### Information supplied
◇ ◇ ◇ ◇
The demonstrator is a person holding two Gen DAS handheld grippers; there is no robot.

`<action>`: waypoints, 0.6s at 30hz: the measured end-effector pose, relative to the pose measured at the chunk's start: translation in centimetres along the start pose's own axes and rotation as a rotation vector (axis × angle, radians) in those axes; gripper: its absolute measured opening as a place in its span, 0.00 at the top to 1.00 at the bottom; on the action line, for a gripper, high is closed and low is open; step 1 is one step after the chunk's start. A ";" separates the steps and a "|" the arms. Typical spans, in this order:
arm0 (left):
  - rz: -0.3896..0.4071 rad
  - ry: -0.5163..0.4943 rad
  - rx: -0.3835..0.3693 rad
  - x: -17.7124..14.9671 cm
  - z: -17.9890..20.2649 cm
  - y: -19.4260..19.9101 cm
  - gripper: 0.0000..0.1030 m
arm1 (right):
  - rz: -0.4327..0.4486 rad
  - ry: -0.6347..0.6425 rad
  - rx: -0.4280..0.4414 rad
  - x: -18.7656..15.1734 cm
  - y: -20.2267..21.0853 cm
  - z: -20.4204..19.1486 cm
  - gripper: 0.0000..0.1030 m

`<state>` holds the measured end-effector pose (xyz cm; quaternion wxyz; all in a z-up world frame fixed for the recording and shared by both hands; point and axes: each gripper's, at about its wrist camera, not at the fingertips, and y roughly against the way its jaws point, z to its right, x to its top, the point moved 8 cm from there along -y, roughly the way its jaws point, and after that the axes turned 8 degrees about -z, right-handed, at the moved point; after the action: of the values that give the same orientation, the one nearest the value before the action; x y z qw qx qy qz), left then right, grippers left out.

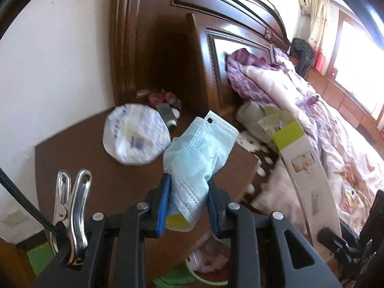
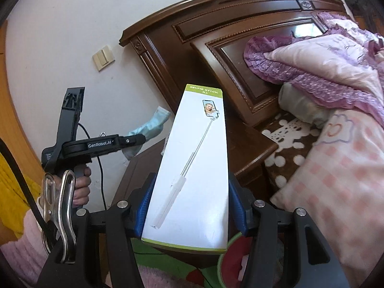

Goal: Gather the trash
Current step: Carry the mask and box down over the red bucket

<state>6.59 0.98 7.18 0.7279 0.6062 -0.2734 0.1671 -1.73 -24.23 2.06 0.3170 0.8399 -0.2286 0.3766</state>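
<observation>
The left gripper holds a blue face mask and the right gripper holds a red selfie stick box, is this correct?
Not quite. The selfie stick box in the right gripper is white with green ends, not red, as the right wrist view shows. The left gripper does hold a blue face mask.

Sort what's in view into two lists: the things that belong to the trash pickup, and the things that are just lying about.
Part of the job:
- face mask, clamped in the left gripper
- selfie stick box, clamped in the right gripper
- crumpled white bag on the nightstand, likely trash

Just lying about:
- quilt
- pillow
- headboard
- small jars
</observation>
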 end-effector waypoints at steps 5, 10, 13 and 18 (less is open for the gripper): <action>-0.007 -0.022 -0.016 -3.5 2.2 0.9 0.72 | 0.003 -0.007 -0.049 -2.0 2.2 0.1 0.45; -0.016 -0.006 -0.079 -6.6 4.7 1.3 0.72 | -0.002 -0.025 -0.091 -4.1 4.4 0.6 0.45; -0.033 -0.015 -0.102 -8.6 6.3 1.2 0.72 | -0.009 -0.033 -0.120 -5.4 5.4 1.0 0.45; -0.049 -0.030 -0.098 -11.4 7.7 0.3 0.72 | -0.045 -0.061 -0.147 -8.4 5.9 2.1 0.45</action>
<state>-4.21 -5.46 1.48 0.7563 0.5789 -0.2774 0.1266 -9.55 -28.58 -3.39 0.3792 0.8304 -0.2462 0.3256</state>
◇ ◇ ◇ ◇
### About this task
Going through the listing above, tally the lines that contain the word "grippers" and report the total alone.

### Task result
2